▶ **WHAT YOU SHOULD DO**
From the entries below, list each line with "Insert".

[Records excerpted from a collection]

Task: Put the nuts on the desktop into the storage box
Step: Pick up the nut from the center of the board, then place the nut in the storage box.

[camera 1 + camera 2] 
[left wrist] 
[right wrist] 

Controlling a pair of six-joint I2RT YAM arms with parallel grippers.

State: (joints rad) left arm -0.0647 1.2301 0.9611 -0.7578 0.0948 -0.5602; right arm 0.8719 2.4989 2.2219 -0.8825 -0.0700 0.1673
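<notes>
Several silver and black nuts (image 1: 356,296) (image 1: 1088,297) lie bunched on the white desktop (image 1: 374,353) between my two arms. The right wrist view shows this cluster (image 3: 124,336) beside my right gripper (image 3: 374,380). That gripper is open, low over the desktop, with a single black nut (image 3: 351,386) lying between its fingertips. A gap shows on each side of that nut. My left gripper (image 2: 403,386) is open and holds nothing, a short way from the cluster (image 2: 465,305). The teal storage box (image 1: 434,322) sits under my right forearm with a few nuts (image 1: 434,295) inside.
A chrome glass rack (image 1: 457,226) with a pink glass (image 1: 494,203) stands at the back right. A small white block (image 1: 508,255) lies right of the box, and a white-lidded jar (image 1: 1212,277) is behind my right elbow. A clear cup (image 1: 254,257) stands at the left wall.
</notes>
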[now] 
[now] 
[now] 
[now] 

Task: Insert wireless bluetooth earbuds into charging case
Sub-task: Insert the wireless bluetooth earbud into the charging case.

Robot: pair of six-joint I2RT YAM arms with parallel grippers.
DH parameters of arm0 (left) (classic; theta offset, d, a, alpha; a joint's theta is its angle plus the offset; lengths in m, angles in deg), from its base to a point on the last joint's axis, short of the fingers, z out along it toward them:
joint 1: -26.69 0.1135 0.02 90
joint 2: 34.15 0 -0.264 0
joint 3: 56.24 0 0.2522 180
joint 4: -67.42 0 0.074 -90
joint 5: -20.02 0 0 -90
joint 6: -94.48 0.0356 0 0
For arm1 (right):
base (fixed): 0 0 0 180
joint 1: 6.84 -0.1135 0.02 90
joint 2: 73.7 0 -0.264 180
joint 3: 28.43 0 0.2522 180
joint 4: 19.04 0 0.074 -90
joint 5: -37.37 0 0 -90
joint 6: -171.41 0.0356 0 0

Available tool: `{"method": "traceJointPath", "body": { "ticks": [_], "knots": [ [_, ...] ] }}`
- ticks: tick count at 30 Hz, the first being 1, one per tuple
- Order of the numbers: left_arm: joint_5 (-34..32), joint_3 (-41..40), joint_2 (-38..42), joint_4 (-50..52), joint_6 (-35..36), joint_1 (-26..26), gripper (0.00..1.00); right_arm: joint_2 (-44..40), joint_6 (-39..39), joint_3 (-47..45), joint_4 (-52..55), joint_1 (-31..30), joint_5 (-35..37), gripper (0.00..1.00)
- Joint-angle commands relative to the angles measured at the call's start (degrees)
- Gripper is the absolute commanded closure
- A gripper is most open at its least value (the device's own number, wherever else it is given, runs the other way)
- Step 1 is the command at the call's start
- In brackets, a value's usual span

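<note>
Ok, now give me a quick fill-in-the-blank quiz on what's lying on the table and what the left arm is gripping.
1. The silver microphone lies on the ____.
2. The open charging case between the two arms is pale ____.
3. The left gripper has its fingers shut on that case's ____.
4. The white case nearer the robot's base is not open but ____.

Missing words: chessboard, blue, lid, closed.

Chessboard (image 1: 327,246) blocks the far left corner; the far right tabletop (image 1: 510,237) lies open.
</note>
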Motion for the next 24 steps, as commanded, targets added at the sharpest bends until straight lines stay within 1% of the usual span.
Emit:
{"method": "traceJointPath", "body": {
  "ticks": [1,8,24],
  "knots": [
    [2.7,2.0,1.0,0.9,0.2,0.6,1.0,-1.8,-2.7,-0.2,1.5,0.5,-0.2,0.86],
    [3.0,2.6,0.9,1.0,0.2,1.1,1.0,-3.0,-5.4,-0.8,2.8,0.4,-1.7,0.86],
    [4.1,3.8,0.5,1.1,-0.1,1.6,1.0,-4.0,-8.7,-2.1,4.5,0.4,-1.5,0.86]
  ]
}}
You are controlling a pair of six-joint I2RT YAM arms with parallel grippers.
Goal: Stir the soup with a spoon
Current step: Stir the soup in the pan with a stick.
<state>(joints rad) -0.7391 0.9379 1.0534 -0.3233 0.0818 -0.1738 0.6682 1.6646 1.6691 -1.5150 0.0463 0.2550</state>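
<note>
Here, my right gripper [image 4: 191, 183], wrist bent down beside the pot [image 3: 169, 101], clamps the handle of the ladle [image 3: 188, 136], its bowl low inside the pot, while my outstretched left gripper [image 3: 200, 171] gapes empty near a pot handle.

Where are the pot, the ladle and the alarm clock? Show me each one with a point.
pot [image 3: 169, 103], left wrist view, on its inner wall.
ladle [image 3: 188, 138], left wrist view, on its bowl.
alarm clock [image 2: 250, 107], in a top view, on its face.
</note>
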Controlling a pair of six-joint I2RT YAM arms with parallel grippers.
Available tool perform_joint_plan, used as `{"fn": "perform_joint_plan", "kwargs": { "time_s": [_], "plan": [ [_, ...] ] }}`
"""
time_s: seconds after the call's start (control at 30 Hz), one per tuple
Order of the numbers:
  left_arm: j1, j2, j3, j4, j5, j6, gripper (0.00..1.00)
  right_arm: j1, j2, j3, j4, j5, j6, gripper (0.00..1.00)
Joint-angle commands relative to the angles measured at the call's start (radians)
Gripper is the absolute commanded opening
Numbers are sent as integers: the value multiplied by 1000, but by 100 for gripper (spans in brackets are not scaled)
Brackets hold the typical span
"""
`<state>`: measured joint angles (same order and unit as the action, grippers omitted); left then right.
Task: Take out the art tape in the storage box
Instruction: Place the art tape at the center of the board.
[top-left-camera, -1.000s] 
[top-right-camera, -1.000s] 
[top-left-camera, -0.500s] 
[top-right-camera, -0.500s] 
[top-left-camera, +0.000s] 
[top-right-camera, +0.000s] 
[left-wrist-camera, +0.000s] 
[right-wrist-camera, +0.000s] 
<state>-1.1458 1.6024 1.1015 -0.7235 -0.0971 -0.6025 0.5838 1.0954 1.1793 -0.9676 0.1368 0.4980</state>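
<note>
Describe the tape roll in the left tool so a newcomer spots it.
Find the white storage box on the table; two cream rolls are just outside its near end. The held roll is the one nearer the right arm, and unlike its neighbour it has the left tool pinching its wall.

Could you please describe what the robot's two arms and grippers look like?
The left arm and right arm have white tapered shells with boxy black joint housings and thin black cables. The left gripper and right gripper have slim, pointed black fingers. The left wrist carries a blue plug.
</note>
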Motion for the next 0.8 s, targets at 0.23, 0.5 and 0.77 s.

▶ **RESULT OF THIS TASK**
Task: Insert wireless bluetooth earbuds into charging case
Sub-task: Insert the wireless bluetooth earbud into the charging case.

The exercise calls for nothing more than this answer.